February 9	Enrique Acosta	The 27 Lines on a Cubic Surface
Every smooth cubic surface in CP^3 contains exactly 27 lines. I will explain what these have to do with blowing up CP^2 at 6 sufficiently general points, and will elaborate on the relation between the coordinates of the points and the equation of the cubic surface. Surprisingly, this will involve an elliptic curve over a function field, and the minimal roots of a lattice.
February 16	2009 and 2010 GTEAMS Cohorts	GTEAMS and You
The G-TEAMS program provides an innovative and dynamic opportunity for graduate students and teacher partners to collaborate on the development of novel, rigorous and relevant material for K-12 mathematics courses. Applications are now being accepted for the 2011-2012 academic year. Come hear more information about the program, the application process, and have your questions answered.
February 23	No speaker

March 2	John Gemmer	Introduction to non-Euclidean plates
The wave-like patterns observed in leaves, flowers, mushrooms, sea slugs, lichen, and even dresses is caused by simple lateral differential growth of the tissue/cloth. A recent model of this phenomenon, based on the classic theory of large deflection in elastic plates, proposes that the equilibrium configuration taken is one that minimizes a Föppl - von Kąrmąn type energy functional with the stretching energy measured by deviations away from a fixed target Riemannian metric. In this talk we present a study of this functional in the small thickness regime when the Gaussian curvature is constant and negative.
March 9	Scott Hottovy	What equation does a Brownian particle obey?
Using Newton's second law, a small particle in fluid is modeled by a second-order stochastic differential equation. For negligible mass, the Smoluchowski-Kramers approximation is valid but may change depending on how the limit of the mass goes to zero. The limit is studied in applications to homogenization and large deviations. We note that the fluctuation-dissipation theorem in thermodynamics complicates the limit. However, the Smoluchowski-Kramers approximation can be derived using PDE theory to find the equation the Brownian particle obeys.
March 16	SPRING BREAK!!!

March 23	Michael Bishop	Weyl's Formula
Whether one can hear the shape of a drum is one of the more popular problems in modern mathematics. It was inspired by Mark Kac in his famous 1966 paper where he pondered if the shape of a domain could be determined by the eigenvalues of the Dirichlet Lapacian. While it has been disproven in many cases, there are many related problems still being investigated from various points of view. A central theme to all such work is the formula of Weyl, which relates the number of eigenvalues of the Dirichlet Laplacian on a bounded domain to its volume.
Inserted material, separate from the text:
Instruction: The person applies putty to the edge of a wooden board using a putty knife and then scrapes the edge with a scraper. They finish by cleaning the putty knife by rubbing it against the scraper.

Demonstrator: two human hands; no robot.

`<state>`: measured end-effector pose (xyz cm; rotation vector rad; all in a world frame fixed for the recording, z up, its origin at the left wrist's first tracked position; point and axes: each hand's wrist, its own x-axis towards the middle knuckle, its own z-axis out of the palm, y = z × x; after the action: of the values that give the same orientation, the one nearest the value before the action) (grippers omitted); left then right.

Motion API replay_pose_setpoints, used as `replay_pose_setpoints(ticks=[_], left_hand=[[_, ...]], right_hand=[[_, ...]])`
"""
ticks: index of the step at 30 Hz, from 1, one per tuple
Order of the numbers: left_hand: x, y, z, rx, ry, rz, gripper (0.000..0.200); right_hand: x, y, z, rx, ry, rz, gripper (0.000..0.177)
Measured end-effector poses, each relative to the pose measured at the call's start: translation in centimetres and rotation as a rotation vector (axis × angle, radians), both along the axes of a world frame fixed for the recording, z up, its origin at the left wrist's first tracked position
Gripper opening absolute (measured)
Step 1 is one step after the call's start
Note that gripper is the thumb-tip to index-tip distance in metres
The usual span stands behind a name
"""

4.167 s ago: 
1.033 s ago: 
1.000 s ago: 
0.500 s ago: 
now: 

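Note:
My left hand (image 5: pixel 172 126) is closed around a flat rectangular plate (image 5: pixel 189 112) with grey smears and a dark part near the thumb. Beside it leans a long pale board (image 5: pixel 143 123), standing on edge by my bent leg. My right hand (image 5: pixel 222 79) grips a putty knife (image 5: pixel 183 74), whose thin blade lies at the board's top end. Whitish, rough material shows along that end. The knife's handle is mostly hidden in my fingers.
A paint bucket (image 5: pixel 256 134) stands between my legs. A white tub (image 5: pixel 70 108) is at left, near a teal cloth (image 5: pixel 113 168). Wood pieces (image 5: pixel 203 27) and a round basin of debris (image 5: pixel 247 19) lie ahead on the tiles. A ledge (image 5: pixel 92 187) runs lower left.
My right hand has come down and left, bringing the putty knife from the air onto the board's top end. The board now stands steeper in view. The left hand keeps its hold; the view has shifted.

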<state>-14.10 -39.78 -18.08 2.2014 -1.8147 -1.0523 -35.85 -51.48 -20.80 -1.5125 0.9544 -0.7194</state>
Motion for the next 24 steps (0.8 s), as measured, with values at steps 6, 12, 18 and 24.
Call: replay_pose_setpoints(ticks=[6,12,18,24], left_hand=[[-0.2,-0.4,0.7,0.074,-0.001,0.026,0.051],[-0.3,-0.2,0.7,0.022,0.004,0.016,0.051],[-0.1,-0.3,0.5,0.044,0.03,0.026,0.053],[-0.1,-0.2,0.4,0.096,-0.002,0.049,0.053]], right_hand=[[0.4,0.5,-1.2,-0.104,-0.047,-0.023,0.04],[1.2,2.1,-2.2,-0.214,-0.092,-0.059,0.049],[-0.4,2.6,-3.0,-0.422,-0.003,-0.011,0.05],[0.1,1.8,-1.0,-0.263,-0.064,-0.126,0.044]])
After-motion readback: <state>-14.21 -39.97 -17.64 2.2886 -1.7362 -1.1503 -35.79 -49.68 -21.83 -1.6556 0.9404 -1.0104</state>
In this talk, I will give an introduction to unbounded operators and Dirichlet-Neumann bracketing to setup a sketch of a proof of Weyl's formula.
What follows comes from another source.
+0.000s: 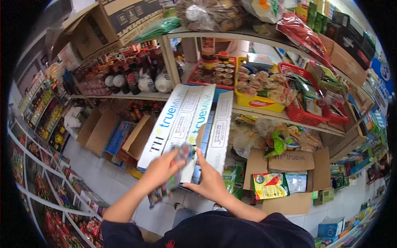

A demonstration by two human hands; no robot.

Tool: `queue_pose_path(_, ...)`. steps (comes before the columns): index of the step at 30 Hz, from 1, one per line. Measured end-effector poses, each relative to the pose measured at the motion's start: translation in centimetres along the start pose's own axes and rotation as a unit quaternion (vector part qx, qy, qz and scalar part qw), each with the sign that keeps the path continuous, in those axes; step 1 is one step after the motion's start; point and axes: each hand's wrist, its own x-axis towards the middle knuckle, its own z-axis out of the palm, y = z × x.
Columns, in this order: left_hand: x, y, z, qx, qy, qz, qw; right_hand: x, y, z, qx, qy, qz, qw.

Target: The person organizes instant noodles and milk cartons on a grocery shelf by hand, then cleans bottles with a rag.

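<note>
My left hand (162, 168) is closed around a dark, multicoloured plastic packet (171, 177), blurred by motion, so its print cannot be read. The packet hangs over the near end of a white TH true MILK carton (167, 128). That long carton lies with one end against the shelf. Along its right side is a slit between the flaps, where blue packs (204, 142) show. At the near end of this opening is my right hand (210, 178), thumb and fingers spread apart at the flap's edge, with nothing visible in it.
Behind the carton, shelves hold a yellow basket (259, 102) of small packs, a red basket (304, 118) and dark bottles (132, 82). An open cardboard box (300, 165) with a yellow packet (269, 186) stands at lower right. Wire racks (45, 165) line the left.
</note>
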Motion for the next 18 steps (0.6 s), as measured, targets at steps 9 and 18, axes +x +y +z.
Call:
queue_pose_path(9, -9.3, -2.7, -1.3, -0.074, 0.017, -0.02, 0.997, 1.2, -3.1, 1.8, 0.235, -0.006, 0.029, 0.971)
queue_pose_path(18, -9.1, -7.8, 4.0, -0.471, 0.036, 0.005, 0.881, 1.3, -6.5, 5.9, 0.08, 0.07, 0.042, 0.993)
March 30	Yuliya Gorlina	Weighted Delaunay Triangulations
In this talk, I will summarize my dissertation research, including some of my results. I will start with an accessible introduction of geometric triangulations. Please come and give me feedback to help me write the talk for my defense.
April 6	Sarah Mann	Computability: Computer Science for the Mathematician
In this talk, I will discuss computability, the Church-Turing thesis, Turing machines, and other methods of computation such as tag systems, glider systems, and cellular automata. This talk will be accessible to everyone; no background in computer science will be assumed.
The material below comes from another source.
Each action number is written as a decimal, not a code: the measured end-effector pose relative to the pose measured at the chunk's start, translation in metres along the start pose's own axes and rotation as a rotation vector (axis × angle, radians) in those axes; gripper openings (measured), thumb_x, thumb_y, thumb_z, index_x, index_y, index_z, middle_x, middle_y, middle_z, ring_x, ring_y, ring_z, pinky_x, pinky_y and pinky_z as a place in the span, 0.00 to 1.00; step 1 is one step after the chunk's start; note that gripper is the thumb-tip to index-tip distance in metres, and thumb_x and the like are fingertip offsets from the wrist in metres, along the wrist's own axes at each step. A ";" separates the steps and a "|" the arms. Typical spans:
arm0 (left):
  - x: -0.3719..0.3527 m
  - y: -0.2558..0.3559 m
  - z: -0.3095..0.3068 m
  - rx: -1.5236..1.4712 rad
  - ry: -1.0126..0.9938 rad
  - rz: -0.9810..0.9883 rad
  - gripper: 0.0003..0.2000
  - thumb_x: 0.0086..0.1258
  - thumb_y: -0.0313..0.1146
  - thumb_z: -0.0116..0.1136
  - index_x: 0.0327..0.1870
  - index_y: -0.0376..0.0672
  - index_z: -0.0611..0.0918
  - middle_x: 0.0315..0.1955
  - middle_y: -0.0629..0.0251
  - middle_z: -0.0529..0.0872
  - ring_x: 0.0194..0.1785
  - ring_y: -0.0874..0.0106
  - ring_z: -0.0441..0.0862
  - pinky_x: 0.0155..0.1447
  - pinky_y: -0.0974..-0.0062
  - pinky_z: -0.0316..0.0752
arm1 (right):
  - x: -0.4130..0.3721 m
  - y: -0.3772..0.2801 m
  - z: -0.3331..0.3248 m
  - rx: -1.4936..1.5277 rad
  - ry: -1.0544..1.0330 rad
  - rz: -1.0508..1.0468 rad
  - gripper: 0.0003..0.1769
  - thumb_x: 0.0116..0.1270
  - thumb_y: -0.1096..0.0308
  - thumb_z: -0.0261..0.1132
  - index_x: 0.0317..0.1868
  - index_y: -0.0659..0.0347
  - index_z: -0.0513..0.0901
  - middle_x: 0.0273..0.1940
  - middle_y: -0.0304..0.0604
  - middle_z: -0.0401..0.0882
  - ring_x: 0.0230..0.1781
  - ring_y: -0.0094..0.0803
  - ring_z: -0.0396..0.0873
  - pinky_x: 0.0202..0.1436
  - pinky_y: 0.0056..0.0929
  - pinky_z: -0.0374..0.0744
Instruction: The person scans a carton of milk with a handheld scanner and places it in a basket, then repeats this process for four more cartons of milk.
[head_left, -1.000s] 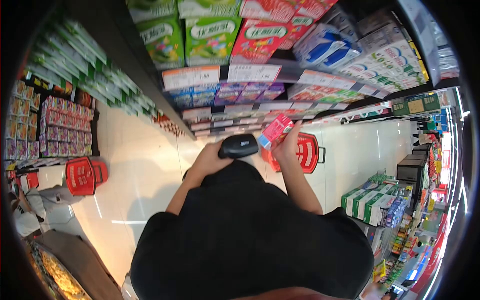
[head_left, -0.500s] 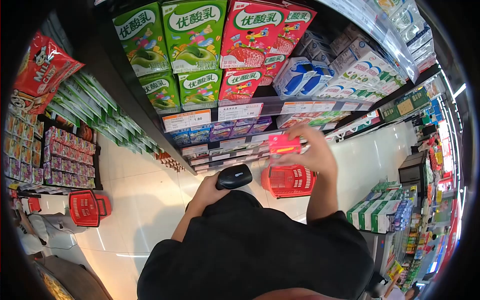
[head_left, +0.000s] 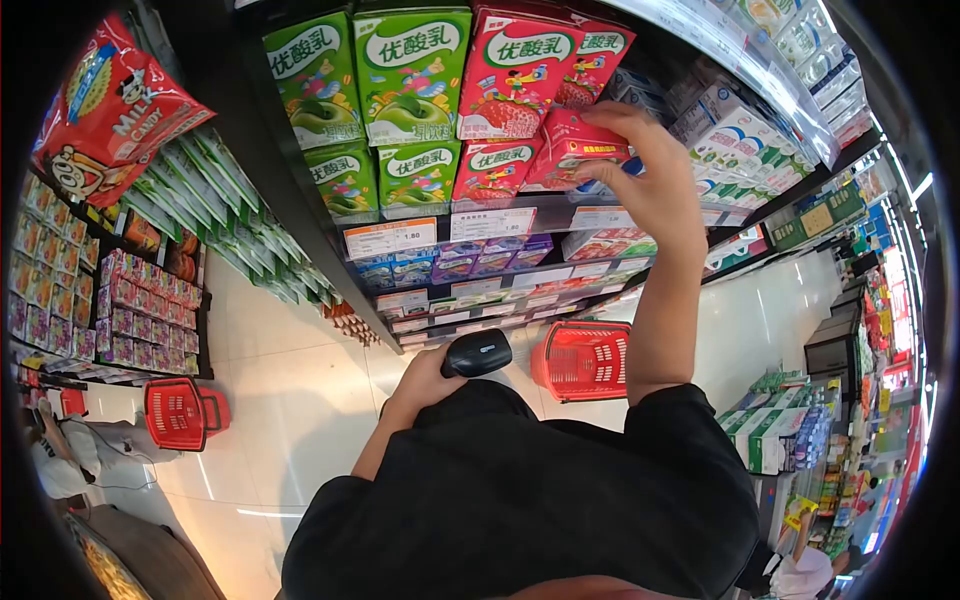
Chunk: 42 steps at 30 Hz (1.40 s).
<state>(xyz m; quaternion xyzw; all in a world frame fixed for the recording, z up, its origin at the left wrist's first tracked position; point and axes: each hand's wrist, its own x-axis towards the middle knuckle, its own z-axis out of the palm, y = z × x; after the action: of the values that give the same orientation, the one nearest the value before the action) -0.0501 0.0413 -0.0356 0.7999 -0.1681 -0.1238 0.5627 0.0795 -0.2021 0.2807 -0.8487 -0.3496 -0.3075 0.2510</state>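
My left hand (head_left: 424,381) is wrapped round a black handheld barcode scanner (head_left: 478,354), low in front of my body. My right hand (head_left: 655,178) reaches up to the shelf, fingers and thumb gripping a red drink carton (head_left: 573,148). The carton is tilted, at the shelf's front, right beside a stack of pink strawberry drink cartons (head_left: 515,75). Left of those stand green apple drink cartons (head_left: 410,80). My fingers hide the carton's right end.
Price tags (head_left: 390,238) line the shelf edge, and white milk cartons (head_left: 735,140) fill its right side. On the floor below stands a red basket (head_left: 585,360). Another red basket (head_left: 180,412) is at left, near a hanging red candy bag (head_left: 120,115).
My right hand has risen from above the floor basket to the shelf, carrying the red drink carton in beside the pink cartons. The left hand and scanner have hardly moved.
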 end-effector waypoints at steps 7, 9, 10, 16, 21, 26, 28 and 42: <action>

April 13	Victor Piercey	Stock Options
A stock option is a contract to purchase or sell shares of stock for a fixed price K at some time N in the future. How much is the option worth at time t=0? One way to price an option is through the celebrated Black-Scholes formula. I will present the discrete-time analogue of Black-Scholes. Applications include how to simultaneously get unimaginably rich while everyone around you is put in the poor house, kind of like the movie Trading Places.
April 20	Mandi Schaeffer Fry	Maximal Subgroups of the Finite Classical Groups and Representations
A theorem by Aschbacher provides a link between studying maximal subgroups of the finite classical groups and studying the behavior under restriction of irreducible representations of its subgroups. The goal of my talk (aside from eating bagels) is to explain this statement and give some insight into my current research on the subject.
April 27	Matt Johnson	Hecke Eigenforms and Products of Eigenforms
Certain modular forms have a Fourier expansion with very nice properties. These forms, call Hecke eigenforms, have multiplicative Fourier coefficients. Occasionally the product of two eigenforms is again an eigenform. We will discuss this phenomenon and how often it occurs. For the full group SL_2(Z) there are 16 (classically known) product identities, all forced by dimensional considerations. For modular forms on Gamma_1(N) with certain weights we prove that there are only a finite number of such product identities. The Valenzetti equation will be discussed if time permits.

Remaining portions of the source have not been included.